Certified Kubernetes Administrator (CKA)
Overview
After you get past the CKAD exam, you should have a solid understanding of fundamental Kubernetes concepts and be ready to move on to the next level. This exam, is just as intense as the CKAD exam but focuses on the administrative tasks that you would need to perform as a Kubernetes administrator. This includes things like setting up and managing clusters, managing workloads, taking backups of the etcd database, performing cluster upgrades, and more.
Read through the Certified Kubernetes Administrator (CKA) page for Domain and Competency details and information on how to register for the exam.
Some of the hands on activities that you should be comfortable with are:
- Upgrading a cluster
- Managing role-based access control (RBAC)
- Managing network policies
- Managing storage
- Managing cluster components
- etcd database backup and restore
- Configuring the kube-apiserver
- Troubleshooting a cluster
To begin, SSH into the control node and switch to the root user.
sudo -i
Tip
Many CKA tasks require elevated permissions to perform certain tasks especially when working with files and directories that are owned by the root user or using the crictl CLI tool. If you need to run kubectl commands as the root user, you'll need to export the KUBECONFIG environment variable by running the following command:
export KUBECONFIG=/etc/kubernetes/admin.conf
Managing core components
The core components of a Kubernetes cluster are:
- etcd
- kube-apiserver
- kube-controller-manager
- kube-scheduler
When using kubeadm to bootstrap a cluster, these components are automatically deployed as static pods. Static pods are managed by the kubelet and are defined in manifest files located at /etc/kubernetes/manifests
on the control plane node. The kubelet will automatically start and manage these pods.
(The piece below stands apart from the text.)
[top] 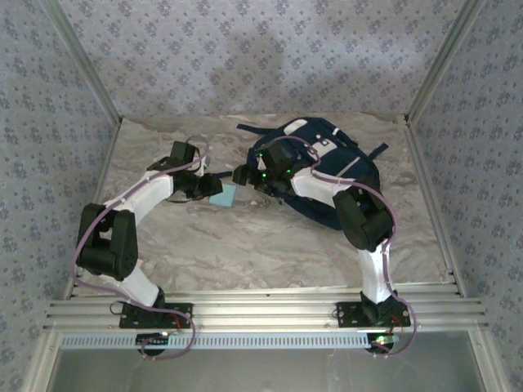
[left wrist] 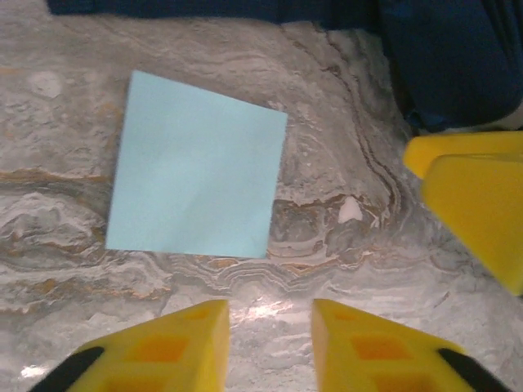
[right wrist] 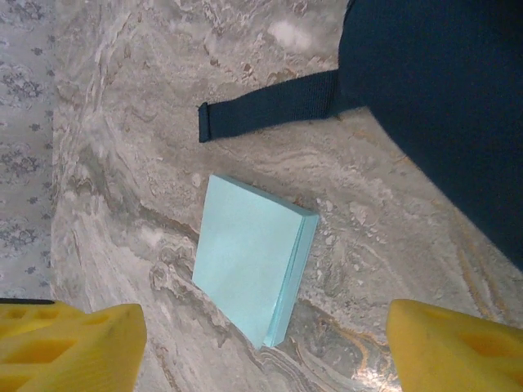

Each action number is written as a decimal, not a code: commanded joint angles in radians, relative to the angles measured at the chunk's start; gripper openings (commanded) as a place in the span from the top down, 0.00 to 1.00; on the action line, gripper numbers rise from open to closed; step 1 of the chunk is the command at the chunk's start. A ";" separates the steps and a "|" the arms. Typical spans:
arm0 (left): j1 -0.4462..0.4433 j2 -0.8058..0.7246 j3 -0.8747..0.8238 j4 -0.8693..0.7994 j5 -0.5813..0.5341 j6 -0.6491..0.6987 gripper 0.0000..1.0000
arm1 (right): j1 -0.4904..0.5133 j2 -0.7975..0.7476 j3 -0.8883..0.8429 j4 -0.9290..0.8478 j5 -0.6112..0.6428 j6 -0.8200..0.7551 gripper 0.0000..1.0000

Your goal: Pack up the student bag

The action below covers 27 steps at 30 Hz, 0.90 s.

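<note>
Showing pale blue on the notepad [right wrist: 253, 269], navy with white stripes on the student bag [top: 310, 131], yellow on the left claw [left wrist: 270, 343] and right claw [right wrist: 261, 359], grey-beige marbling across the worktop [top: 245, 245], lilac floral print on the walls [top: 245, 49].

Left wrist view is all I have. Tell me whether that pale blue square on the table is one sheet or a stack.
Observer: A stack. The right wrist view catches the pale blue pad at an angle, and its edge shows thickness. It lies flat on the table.
Operator: Give me its place relative to the bag.
Observer: From above, it lies just left of the student bag, between the left hand and the right hand.
Operator: Report the right hand's grip.
Observer: Open wide, nothing held.
</note>
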 commanded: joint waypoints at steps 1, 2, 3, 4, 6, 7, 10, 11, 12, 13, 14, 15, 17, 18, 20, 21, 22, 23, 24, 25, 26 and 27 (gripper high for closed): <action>0.030 0.035 0.016 0.014 -0.038 -0.011 0.55 | 0.018 -0.005 0.013 -0.039 0.007 -0.007 0.25; 0.036 0.044 0.014 0.027 -0.040 -0.013 0.51 | 0.024 0.005 0.019 -0.041 0.005 -0.003 0.26; 0.043 0.058 0.016 0.039 -0.048 -0.013 0.47 | 0.030 0.014 0.028 -0.041 0.005 0.005 0.28; 0.048 0.073 0.020 0.048 -0.056 -0.014 0.45 | 0.036 0.028 0.038 -0.046 0.009 0.009 0.30; 0.057 0.105 0.032 0.065 -0.055 -0.012 0.43 | 0.046 0.058 0.062 -0.053 0.004 0.019 0.32; 0.062 0.121 0.035 0.075 -0.055 -0.013 0.43 | 0.052 0.072 0.074 -0.054 0.003 0.026 0.34; 0.068 0.165 0.044 0.106 -0.049 -0.013 0.43 | 0.065 0.117 0.114 -0.063 0.010 0.040 0.36; 0.068 0.178 0.048 0.109 -0.049 -0.013 0.43 | 0.068 0.130 0.127 -0.068 0.010 0.044 0.37; 0.071 0.194 0.052 0.114 -0.047 -0.014 0.44 | 0.070 0.144 0.142 -0.078 0.013 0.048 0.39; 0.073 0.209 0.053 0.120 -0.044 -0.017 0.44 | 0.073 0.155 0.154 -0.087 0.020 0.048 0.40; 0.075 0.220 0.054 0.128 -0.037 -0.021 0.45 | 0.075 0.162 0.162 -0.092 0.023 0.049 0.41; 0.077 0.233 0.055 0.138 -0.023 -0.025 0.48 | 0.077 0.171 0.169 -0.101 0.031 0.053 0.43; 0.079 0.256 0.059 0.150 -0.001 -0.035 0.59 | 0.079 0.182 0.177 -0.115 0.048 0.055 0.45; 0.079 0.266 0.057 0.155 0.012 -0.043 0.66 | 0.081 0.188 0.180 -0.122 0.056 0.059 0.46; 0.079 0.276 0.046 0.177 0.046 -0.058 0.74 | 0.084 0.199 0.181 -0.120 0.061 0.066 0.48; 0.077 0.278 0.035 0.188 0.066 -0.068 0.76 | 0.085 0.206 0.183 -0.117 0.060 0.071 0.50; 0.077 0.276 0.023 0.207 0.084 -0.078 0.78 | 0.087 0.212 0.189 -0.115 0.059 0.075 0.53; 0.076 0.274 0.011 0.217 0.100 -0.088 0.78 | 0.090 0.218 0.193 -0.112 0.055 0.078 0.56; 0.073 0.270 -0.001 0.229 0.110 -0.096 0.78 | 0.093 0.223 0.196 -0.101 0.051 0.085 0.60; 0.070 0.265 -0.011 0.239 0.121 -0.104 0.79 | 0.096 0.225 0.197 -0.092 0.048 0.088 0.63; 0.066 0.261 -0.021 0.250 0.130 -0.112 0.79 | 0.097 0.228 0.201 -0.084 0.047 0.092 0.65; 0.061 0.259 -0.030 0.261 0.144 -0.120 0.79 | 0.099 0.229 0.205 -0.079 0.044 0.094 0.67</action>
Run the following command to view the manifest files.
ll /etc/kubernetes/manifests
To make changes to any of these components, you'll need to edit the manifest file and the kubelet will automatically restart the pod with the new configuration.
Tip
When making changes to the manifest files, you should always make a backup of the original file before making any changes. This will allow you to revert back to the original configuration if something goes wrong.
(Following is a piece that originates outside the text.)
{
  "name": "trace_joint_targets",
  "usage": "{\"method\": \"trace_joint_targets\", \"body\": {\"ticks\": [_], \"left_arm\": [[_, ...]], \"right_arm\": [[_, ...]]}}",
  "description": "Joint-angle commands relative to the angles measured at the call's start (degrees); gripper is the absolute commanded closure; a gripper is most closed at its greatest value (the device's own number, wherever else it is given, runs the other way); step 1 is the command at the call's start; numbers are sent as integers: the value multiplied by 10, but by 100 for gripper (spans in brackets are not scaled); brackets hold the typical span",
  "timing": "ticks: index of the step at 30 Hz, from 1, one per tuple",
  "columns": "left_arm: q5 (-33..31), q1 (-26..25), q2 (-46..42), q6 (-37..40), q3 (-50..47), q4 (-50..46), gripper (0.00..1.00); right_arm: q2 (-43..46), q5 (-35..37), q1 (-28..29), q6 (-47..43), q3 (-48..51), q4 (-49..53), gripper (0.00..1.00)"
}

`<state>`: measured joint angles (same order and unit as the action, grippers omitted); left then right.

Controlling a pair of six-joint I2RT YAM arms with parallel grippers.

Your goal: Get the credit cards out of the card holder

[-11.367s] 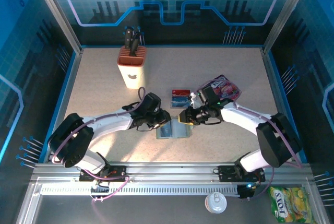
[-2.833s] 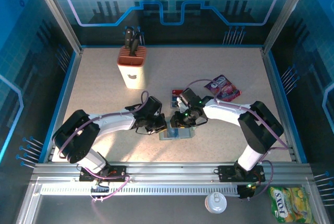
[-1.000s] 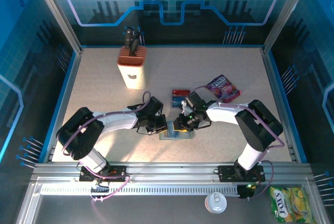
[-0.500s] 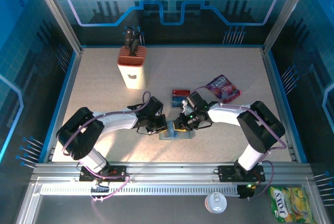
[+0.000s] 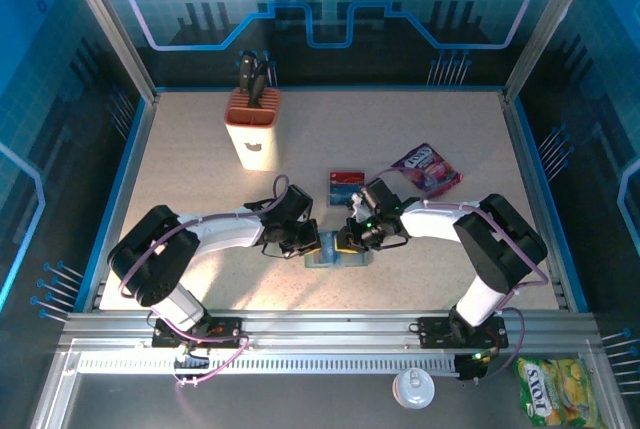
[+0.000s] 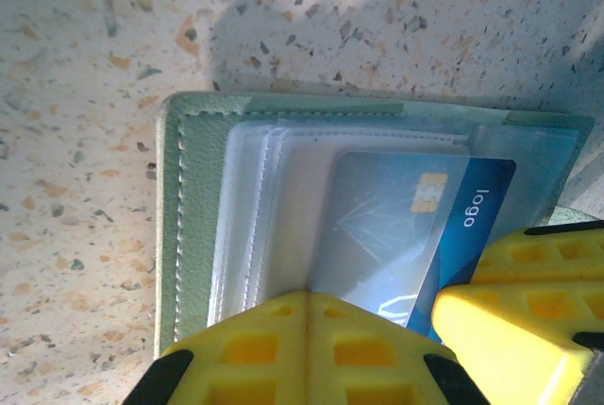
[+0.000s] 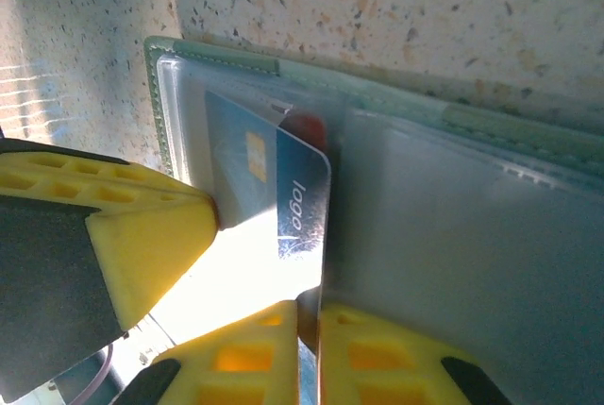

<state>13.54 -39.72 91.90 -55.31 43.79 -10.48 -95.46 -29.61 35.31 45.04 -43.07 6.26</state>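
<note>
Right end effector (image 7: 311, 318) has its pads together on the near edge of a blue credit card (image 7: 269, 188), so you look clamped on it, tho the seam is tight & I can't be 100% sure. Left end effector (image 6: 307, 309) is closed w/ nothing between the fingers, its tip pressed on the card holder (image 6: 193, 216) to pin it. Vs 1 sec ago the top view barely differs: your right wrist has crept a touch to the right, the left arm hasn't budged, & the holder sits at the same spot mid tabletop (image 5: 200, 179), between both tools. A loose card (image 5: 346, 185) was already lying just far of the holder 11 s back & hasn't moved. My read: you're mid-pull on the next card, not out yet. Card itself: blue, gold chip, white "logo" print, a bit of red at its far corner. The printed end is clear of the sleeve, the rest is tucked in. Holder lies open & flat, w/ a grey-green stitched rim & stacked clear pockets; the other pockets look empty.
</note>
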Motion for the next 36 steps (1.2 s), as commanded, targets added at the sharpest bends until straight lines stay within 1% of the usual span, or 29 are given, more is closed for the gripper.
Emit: {"method": "trace_joint_targets", "body": {"ticks": [1,8,13,19,23,30,33,36], "left_arm": [[-4,-2,7,6,-1,-29,100],[-5,-1,7,6,0,-31,100],[-7,-1,3,5,1,-31,100],[-1,3,-7,7,5,-22,100],[-5,11,-8,18,21,-35,99],[-11,20,-25,26,33,-56,99],[-14,20,-38,25,30,-63,99],[-16,21,-48,24,23,-66,99]], "right_arm": [[14,-11,-12,0,11,-12,89],[47,-8,-40,-18,22,14,90],[73,-11,-55,-37,24,40,94],[94,-12,-63,-62,10,70,97],[105,-1,-67,-86,-11,109,99],[128,41,-75,-162,-59,197,100],[129,55,-76,-212,-90,233,100],[133,86,-75,-270,-112,263,100]]}}
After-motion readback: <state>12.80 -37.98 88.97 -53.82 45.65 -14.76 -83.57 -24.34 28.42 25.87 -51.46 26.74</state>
The status of the static pods can be checked by running the following command.
crictl ps
If all is well, you should see output similar to the following.
CONTAINER IMAGE CREATED STATE NAME ATTEMPT POD ID POD
3193217d296c0 f9818b4cd5fcb 8 hours ago Running frr-metrics 0 c890c7a3a0205 metallb-speaker-v5b4s
b18b948ca4484 f9818b4cd5fcb 8 hours ago Running reloader 0 c890c7a3a0205 metallb-speaker-v5b4s
9d613f23e25d4 f9818b4cd5fcb 8 hours ago Running frr 0 c890c7a3a0205 metallb-speaker-v5b4s
5e1922db4e666 f1e519d0f31b3 8 hours ago Running speaker 0 c890c7a3a0205 metallb-speaker-v5b4s
6c3e8111d7b31 2f6c962e7b831 8 hours ago Running coredns 0 66036843831f6 coredns-7c65d6cfc9-cvjb8
62813ada99f50 2f6c962e7b831 8 hours ago Running coredns 0 c4b818a26a66a coredns-7c65d6cfc9-vldm9
35463beb7567d 62788cf8a7b25 8 hours ago Running cilium-operator 0 1b0127859d68d cilium-operator-595959995b-qj6rh
1290ffeb922f3 00ec0a2d78b34 8 hours ago Running cilium-envoy 0 5de31704930bb cilium-envoy-f2f8h
89c01101f07bf 866c4ad7c1bbd 8 hours ago Running cilium-agent 0 9d9cacb4d69ed cilium-9fm7w
8cbedd9d34e91 dc056e81c1f77 8 hours ago Running kube-proxy 0 278ea959179c6 kube-proxy-wbfgj
c8f1fa1747310 e0b799edb30ee 8 hours ago Running kube-scheduler 0 caed0974f8975 kube-scheduler-control
9efee977a5534 27e3830e14027 8 hours ago Running etcd 0 c3e78bddfb219 etcd-control
e2184b59d426e 873e20495ccf3 8 hours ago Running kube-apiserver 0 7ea6c543df23b kube-apiserver-control
e1c292d2aa6be 389ff6452ae41 8 hours ago Running kube-controller-manager 0 0ca20c7dfab9f kube-controller-manager-control
Managing kube-apiserver
The kube-apiserver is the control plane component that exposes the Kubernetes API. It is the front-end for the Kubernetes control plane. So securing the kube-apiserver is critical to the security of the entire cluster. Most of your tasks will involve making changes to the kube-apiserver configuration.
The kube-apiserver is configured using a manifest file located at /etc/kubernetes/manifests/kube-apiserver.yaml
.
Run the following command to view the kube-apiserver static pod manifest file.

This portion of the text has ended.